It’s easy to forget the carnival history, when surrounded with colourful feathers, all day dancing on soca music and steel pan orchestras.
Life was not easy in the Notting Hill area in the 1950s.
Nevertheless, workers from Trinidad, Jamaica, St Lucia and other Caribbean islands were encouraged to come to the UK, because the second World War had badly affected the economy.

The most notable event was the arrival of close to 500 workers from the Caribbean on the SS Empire Windrush, in 1948.

Windrush has remained a symbol.

SS Empire Windrush arrival in 1948 - Credit Thurrock Council
SS Empire Windrush arrival in 1948 – Credit Thurrock Council

Life conditions, where most of the Caribbean community ended up living (Brixton and Notting Hill) were far from ideal, and soon social and racial tensions started arising.

The tension culminated at the 1958 race riots were effectively, it was white against black.

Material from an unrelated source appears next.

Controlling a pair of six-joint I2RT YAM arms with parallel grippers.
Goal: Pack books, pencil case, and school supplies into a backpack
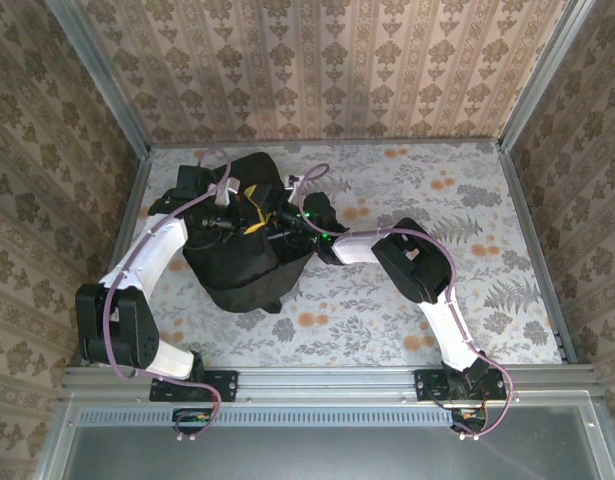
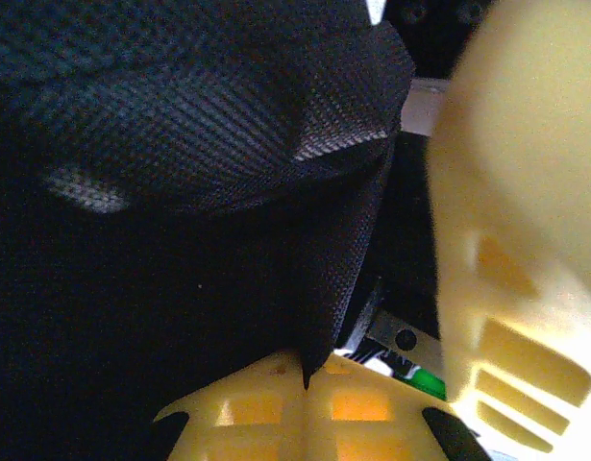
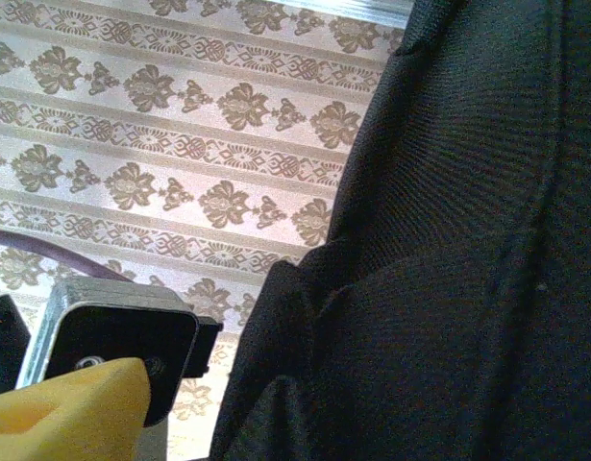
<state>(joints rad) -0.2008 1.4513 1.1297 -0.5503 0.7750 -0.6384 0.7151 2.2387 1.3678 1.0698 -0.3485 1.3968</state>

It was the efforts to bridge the cultural gap between the communities that gave life to the Notting Hill carnival.
Claudia Jones, a Trinidadian political activist was central to organising the first event.
It took place on January 30, 1959, at St Pancras Town Hall, just 5 months after the riots

First edition carnival in 1959 - credit Empics/PA
First edition carnival in 1959 – credit Empics/PA
Claudia Jones
Claudia Jones

The carnival was then held annually and eventually taken outdoors, under the influence of another notable figure in the Notting Hill community: Rhaune Laslett.
Laslett’s vision was to bring all communities together. She invited renowned Caribbean jazz musician and steel pan player Russ Henderson, to perform with his group, the Henderson’s group (of which Vernon “Fellows” Williams was a member).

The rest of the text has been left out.